## Work item
Report every line below that holds the word "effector".

(Excerpts from a dataset)
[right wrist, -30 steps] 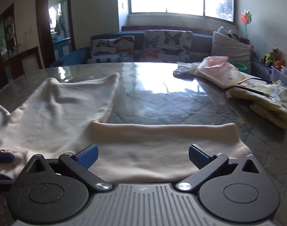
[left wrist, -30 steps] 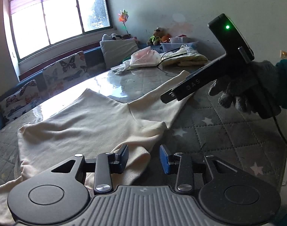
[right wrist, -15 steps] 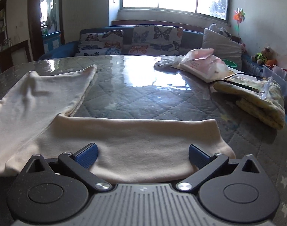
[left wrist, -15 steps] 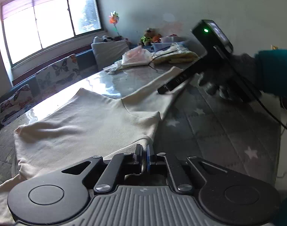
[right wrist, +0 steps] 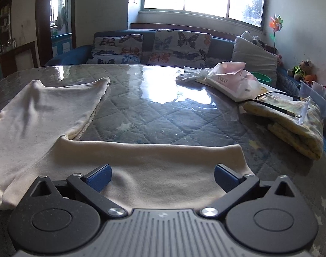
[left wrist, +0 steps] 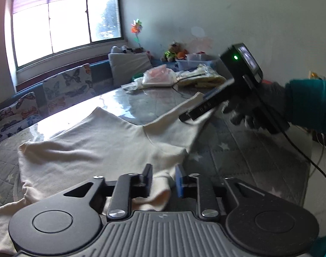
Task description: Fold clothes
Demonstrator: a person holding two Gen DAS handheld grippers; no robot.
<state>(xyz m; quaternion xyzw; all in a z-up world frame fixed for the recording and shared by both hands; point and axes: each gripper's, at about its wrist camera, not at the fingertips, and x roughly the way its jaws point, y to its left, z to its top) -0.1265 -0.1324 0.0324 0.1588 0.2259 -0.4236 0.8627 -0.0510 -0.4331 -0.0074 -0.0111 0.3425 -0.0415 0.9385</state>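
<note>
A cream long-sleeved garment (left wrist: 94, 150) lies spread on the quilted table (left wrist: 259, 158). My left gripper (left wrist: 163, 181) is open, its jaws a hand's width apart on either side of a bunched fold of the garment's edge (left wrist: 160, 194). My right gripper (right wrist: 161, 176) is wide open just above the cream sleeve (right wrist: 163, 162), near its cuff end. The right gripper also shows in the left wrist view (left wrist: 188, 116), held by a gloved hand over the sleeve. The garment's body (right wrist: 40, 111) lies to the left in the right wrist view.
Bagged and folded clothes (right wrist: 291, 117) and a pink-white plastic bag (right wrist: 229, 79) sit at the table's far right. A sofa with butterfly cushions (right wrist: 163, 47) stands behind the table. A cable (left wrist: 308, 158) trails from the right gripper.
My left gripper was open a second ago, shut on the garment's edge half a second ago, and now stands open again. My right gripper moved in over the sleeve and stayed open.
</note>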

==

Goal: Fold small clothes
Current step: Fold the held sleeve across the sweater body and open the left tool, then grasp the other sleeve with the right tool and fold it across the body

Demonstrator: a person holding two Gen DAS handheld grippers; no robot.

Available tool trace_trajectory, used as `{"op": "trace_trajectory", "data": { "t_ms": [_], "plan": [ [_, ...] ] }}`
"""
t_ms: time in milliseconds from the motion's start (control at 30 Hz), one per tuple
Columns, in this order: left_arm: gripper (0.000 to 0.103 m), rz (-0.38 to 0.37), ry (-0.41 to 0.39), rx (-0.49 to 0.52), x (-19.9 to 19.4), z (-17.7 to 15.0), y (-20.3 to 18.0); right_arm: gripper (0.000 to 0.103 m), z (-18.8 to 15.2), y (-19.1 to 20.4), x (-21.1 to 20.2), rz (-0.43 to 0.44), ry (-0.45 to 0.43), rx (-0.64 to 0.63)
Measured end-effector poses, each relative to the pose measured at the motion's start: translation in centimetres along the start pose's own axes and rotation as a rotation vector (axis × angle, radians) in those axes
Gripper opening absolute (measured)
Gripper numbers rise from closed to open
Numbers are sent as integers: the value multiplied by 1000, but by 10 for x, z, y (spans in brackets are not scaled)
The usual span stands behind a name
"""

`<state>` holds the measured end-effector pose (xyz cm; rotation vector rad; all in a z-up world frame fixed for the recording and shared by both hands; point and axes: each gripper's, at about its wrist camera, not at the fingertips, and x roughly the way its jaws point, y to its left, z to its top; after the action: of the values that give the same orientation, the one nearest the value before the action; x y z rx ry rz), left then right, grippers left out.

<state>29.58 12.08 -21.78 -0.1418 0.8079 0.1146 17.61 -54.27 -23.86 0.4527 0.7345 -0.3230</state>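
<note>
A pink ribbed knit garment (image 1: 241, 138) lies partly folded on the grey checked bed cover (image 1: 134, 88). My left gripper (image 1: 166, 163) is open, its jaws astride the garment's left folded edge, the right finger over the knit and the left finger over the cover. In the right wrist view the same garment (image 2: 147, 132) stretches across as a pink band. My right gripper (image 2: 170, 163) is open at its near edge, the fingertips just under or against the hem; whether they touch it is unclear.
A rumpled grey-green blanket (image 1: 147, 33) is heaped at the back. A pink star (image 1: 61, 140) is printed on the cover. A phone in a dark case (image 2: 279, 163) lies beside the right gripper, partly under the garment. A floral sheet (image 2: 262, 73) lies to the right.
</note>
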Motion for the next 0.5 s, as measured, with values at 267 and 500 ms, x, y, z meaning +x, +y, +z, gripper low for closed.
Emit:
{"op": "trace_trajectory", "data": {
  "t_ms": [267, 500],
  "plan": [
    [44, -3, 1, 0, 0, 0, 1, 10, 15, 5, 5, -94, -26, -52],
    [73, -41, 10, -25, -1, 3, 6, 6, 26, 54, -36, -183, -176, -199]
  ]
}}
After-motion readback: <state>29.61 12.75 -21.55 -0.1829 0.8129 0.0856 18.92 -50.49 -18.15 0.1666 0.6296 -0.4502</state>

## Task response
Measured end-effector poses, each relative to the pose measured at the motion's start: translation in centimetres along the start pose's own axes and rotation as a rotation vector (axis × angle, radians) in those axes
`<state>` holds the measured end-effector pose (xyz cm; rotation vector rad; all in a z-up world frame fixed for the recording and shared by both hands; point and axes: each gripper's, at about its wrist camera, not at the fingertips, and x roughly the way its jaws point, y to its left, z to its top; after the action: of the values that give the same orientation, the one nearest the value before the action; x y z rx ry rz), left then right, grippers left out.

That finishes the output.